Accidentally Deleted Emails
But what happens if users accidentally delete data from their mailboxes? Exchange Online provides a number of features that can help you restorethat data:
- Deleted Item Recovery. Users can restore items that have been deleted from any email folder. Here’s how the process works: When an item is deleted, it is kept in a user's Deleted Items folder. Items remain in this folder until manually removed by the user, or automatically removed by retention policies. (The default retention policy removes items from the Deleted Items folder after 30 days, but organizations can customize this setting). After an item has been removed from the Deleted Items folder, the item is kept in a Recoverable Items folder—where it can be restored by an administrator—for an additional 14 days before being permanently removed. (Please note that if an administrator has placed a user’s mailbox on legal hold, purged items are retained indefinitely and the 14-day window does not apply.)
- Deleted Mailbox Recovery. When an Exchange Online mailbox is deleted, its contents are recoverable for 30 days using the Exchange Control Panel. The mailbox contains all of the data stored in it at the time it was deleted. After 30 days, it is not recoverable.
- Single Item Recovery (Rolling Legal Hold). Sometimes an organization wants to preserve users’ mailbox contents for archiving and eDiscovery purposes, but only for a specific amount of time. The Single Item Recovery feature is a great way to accomplish this.
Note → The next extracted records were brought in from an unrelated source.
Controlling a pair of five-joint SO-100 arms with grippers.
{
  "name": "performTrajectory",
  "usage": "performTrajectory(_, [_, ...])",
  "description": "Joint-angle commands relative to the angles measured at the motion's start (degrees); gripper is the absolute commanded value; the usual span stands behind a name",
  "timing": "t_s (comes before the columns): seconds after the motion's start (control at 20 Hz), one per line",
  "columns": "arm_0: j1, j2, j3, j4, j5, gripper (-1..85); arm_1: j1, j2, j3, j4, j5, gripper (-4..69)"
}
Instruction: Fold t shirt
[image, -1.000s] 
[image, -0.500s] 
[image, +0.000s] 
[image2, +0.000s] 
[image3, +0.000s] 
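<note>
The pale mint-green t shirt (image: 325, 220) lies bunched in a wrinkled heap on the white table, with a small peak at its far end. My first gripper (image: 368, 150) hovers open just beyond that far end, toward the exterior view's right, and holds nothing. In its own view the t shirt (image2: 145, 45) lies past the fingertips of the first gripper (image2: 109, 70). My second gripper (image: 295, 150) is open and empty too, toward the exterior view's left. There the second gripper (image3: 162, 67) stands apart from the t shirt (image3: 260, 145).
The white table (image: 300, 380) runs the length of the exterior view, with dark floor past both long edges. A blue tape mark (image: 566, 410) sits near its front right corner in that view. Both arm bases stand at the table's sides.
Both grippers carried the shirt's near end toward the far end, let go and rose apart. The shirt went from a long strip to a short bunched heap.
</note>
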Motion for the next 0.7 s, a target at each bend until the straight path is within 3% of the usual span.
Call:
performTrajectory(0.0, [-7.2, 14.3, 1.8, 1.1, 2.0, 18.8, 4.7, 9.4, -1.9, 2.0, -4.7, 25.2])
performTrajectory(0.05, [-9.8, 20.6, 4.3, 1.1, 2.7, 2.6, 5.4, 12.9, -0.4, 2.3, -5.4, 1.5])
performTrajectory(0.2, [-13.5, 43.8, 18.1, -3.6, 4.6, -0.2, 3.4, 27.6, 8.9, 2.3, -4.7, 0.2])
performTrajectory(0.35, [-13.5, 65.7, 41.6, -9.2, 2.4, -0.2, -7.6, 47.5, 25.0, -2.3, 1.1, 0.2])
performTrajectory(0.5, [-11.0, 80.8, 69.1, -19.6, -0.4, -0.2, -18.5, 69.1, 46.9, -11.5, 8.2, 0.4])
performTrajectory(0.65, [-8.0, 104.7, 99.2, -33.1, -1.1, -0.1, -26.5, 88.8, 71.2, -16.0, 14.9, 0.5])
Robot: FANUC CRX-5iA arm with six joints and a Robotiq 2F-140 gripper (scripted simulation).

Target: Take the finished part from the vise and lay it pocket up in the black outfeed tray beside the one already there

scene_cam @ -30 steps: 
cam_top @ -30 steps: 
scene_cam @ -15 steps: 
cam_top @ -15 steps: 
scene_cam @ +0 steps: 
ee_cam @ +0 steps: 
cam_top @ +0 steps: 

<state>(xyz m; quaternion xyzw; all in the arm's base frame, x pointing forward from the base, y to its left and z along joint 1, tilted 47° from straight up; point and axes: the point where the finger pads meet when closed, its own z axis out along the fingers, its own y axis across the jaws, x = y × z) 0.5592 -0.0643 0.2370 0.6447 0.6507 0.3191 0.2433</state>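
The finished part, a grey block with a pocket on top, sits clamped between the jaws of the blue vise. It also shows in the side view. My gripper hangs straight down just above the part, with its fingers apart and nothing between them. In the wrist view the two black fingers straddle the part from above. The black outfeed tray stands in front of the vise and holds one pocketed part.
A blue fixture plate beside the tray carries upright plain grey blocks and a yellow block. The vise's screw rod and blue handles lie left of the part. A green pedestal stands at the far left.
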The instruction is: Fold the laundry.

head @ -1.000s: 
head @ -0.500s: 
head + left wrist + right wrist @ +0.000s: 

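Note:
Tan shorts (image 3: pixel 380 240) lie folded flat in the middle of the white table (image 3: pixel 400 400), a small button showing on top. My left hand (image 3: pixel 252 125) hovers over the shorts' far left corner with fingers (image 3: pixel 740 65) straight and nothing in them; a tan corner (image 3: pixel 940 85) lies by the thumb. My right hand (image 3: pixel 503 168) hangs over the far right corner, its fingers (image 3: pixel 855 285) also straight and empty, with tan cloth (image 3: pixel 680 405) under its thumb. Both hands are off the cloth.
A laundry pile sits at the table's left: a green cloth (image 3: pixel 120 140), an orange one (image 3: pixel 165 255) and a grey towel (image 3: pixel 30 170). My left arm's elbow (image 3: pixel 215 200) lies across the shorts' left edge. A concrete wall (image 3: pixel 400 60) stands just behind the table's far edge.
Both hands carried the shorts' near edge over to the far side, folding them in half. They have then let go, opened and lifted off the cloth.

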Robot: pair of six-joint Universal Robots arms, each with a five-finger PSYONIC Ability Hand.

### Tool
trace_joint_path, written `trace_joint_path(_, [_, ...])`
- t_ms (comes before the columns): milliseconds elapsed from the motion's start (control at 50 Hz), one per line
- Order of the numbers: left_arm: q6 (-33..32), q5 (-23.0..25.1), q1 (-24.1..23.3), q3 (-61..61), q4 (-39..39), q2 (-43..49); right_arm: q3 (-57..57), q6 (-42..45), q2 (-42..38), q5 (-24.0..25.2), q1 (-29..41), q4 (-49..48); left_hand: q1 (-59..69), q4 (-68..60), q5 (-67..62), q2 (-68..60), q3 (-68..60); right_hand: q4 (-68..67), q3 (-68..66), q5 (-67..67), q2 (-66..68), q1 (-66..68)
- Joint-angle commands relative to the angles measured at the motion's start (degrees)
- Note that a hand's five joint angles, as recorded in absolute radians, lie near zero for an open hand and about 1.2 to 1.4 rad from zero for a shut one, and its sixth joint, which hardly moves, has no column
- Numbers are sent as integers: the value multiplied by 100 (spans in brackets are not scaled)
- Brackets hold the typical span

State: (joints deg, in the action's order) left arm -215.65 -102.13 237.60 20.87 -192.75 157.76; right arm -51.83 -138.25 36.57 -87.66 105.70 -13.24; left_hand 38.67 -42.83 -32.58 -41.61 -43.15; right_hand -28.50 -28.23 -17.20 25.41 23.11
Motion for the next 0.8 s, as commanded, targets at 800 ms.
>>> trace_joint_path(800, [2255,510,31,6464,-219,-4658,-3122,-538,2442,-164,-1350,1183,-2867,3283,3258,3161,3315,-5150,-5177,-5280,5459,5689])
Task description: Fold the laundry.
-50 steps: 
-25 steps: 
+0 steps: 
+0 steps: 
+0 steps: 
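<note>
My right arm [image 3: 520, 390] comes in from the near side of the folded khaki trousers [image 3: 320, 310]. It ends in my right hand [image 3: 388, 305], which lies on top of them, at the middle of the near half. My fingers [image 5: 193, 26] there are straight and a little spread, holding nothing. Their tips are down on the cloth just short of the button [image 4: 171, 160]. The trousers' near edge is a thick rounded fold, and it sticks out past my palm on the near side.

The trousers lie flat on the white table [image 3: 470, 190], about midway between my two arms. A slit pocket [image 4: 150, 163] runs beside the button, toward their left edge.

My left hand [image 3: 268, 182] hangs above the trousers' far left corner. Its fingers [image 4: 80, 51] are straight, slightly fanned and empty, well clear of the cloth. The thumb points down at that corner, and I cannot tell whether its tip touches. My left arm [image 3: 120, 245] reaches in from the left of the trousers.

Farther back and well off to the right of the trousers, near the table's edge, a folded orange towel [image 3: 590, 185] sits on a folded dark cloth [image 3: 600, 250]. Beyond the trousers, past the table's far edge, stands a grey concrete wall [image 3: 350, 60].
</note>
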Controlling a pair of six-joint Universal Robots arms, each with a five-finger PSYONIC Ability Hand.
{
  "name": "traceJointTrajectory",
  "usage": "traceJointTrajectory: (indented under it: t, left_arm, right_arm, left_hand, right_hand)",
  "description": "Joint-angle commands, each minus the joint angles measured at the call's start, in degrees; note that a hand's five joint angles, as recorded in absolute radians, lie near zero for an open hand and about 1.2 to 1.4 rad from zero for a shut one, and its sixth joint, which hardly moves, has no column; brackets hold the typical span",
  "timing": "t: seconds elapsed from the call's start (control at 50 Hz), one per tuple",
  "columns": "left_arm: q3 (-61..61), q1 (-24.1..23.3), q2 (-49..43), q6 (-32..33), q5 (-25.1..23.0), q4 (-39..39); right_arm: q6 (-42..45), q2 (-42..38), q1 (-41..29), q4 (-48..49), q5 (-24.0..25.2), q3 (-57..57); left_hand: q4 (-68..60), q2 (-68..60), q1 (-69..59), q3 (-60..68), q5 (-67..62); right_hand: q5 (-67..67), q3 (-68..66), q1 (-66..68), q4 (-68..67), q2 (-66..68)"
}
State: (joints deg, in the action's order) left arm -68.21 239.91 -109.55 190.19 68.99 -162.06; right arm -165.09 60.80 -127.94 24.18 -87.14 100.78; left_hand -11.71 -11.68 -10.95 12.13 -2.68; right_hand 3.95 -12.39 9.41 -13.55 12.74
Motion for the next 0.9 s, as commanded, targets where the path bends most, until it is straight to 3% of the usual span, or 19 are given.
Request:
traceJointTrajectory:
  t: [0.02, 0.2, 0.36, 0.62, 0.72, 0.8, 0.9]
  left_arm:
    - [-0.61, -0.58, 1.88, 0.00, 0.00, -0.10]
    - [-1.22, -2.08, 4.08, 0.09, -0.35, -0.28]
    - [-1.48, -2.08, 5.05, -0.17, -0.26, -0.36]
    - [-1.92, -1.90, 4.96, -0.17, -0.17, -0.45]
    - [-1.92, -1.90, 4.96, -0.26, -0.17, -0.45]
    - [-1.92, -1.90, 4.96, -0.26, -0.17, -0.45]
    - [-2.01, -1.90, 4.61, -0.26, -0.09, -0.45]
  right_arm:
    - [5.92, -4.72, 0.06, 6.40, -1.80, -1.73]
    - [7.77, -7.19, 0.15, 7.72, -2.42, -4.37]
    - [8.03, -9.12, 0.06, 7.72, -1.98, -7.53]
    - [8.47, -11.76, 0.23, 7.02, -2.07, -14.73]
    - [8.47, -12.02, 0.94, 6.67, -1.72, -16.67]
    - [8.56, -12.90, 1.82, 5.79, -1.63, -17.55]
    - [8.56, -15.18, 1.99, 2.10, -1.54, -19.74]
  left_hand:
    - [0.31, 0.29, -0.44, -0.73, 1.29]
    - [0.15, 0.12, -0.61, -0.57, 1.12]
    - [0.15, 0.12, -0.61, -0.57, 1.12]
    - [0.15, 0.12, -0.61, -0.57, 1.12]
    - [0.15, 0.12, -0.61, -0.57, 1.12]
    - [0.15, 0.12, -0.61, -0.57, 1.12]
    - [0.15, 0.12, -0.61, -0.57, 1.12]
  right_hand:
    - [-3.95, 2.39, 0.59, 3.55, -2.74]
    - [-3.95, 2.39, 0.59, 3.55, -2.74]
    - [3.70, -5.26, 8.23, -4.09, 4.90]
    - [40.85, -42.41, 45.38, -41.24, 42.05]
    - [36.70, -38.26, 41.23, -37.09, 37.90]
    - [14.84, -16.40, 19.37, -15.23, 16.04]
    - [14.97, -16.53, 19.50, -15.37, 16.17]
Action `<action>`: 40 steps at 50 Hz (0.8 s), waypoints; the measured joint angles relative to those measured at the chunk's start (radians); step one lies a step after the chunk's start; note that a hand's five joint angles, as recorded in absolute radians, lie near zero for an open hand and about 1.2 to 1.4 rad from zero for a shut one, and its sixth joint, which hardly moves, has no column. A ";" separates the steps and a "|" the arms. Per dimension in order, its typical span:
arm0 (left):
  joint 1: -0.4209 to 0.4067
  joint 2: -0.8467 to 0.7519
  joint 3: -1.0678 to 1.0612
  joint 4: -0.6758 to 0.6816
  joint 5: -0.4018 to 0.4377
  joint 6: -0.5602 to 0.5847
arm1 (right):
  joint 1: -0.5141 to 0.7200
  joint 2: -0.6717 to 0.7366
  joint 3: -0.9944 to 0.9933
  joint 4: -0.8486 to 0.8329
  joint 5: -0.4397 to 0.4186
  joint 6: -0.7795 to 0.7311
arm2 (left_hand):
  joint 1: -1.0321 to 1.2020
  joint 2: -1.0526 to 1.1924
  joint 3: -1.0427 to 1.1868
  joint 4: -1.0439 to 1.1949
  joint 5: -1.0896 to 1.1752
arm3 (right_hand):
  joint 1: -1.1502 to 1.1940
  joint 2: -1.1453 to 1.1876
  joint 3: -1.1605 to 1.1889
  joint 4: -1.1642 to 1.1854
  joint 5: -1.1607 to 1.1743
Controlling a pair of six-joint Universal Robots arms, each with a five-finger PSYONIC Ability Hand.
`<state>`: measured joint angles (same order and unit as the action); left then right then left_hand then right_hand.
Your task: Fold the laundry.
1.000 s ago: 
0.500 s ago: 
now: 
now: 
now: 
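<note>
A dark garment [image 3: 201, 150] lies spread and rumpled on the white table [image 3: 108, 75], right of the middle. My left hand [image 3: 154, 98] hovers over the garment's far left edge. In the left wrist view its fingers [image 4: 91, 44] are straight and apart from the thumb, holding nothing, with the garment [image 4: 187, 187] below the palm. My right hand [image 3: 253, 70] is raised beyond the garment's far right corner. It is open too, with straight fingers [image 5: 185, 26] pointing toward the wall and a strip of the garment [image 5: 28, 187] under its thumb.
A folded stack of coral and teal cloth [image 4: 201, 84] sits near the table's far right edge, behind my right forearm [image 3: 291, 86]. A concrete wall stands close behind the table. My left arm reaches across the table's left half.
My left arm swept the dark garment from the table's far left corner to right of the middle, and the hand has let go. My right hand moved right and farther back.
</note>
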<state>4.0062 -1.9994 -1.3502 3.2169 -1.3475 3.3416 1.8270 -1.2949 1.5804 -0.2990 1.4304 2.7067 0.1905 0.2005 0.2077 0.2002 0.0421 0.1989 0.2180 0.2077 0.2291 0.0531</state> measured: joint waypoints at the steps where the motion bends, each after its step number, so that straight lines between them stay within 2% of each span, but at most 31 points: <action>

It uses the same mechanism that legal hold uses to permanently preserve original copies of items that have been modified or deleted, but provides “rolling legal hold” capabilities that allow you to define a set period of time. By default, Single Item Recovery is enabled on all mailboxes in Exchange Online with a 14-day retention period, to enable recovery of deleted items. However, administrators can change this default period by extending the Single Item Recovery retention period to any length of time by contacting the Office 365 help desk.Please note that if the desired period is longer than 30 days, the mailbox must have an Exchange Online (Plan 2) subscription.